- [Work task]: In the material below, some lines carry "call". Copy each such line.

------ Information supplied

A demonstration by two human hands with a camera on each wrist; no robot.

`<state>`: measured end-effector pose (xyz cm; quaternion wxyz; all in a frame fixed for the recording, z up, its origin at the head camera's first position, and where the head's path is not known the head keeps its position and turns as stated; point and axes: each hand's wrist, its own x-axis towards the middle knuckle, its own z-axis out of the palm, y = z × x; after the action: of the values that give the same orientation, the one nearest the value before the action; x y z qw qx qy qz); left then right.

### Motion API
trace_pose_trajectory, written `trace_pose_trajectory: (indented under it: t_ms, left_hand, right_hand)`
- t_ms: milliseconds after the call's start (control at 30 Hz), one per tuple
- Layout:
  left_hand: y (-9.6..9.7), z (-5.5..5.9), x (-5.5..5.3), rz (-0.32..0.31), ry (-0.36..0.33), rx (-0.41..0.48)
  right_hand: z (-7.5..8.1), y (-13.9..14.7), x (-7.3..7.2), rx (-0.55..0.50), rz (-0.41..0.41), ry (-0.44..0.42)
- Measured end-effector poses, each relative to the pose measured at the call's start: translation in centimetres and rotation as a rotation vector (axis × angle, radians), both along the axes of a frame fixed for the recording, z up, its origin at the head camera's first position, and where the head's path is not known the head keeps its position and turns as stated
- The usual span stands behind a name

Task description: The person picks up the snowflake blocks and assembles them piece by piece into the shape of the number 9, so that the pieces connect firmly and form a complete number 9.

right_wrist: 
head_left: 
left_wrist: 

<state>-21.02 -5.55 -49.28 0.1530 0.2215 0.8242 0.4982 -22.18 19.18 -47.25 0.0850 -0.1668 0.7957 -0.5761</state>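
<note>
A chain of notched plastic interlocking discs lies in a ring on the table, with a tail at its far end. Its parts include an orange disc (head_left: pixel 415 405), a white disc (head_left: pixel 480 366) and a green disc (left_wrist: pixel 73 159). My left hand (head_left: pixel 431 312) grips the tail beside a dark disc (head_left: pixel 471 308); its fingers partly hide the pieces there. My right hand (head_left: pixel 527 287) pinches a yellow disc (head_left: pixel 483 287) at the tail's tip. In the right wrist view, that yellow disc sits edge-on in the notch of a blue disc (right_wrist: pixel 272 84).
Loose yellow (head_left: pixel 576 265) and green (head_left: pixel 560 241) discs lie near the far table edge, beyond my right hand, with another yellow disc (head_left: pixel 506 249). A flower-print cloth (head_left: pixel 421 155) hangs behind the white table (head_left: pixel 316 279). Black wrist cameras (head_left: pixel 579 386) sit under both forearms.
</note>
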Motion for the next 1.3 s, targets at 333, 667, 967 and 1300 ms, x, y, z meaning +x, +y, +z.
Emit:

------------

- [Answer space]:
- t_ms: milliseconds after the call's start (control at 30 Hz), one per tuple
- Measured end-effector poses, each relative to the pose measured at the call's start: translation in centimetres and rotation as a rotation vector (axis × angle, radians), both along the axes of a frame fixed for the recording, z up, its origin at the head camera's first position, and where the head's path is not known the head keeps its position and turns as stated

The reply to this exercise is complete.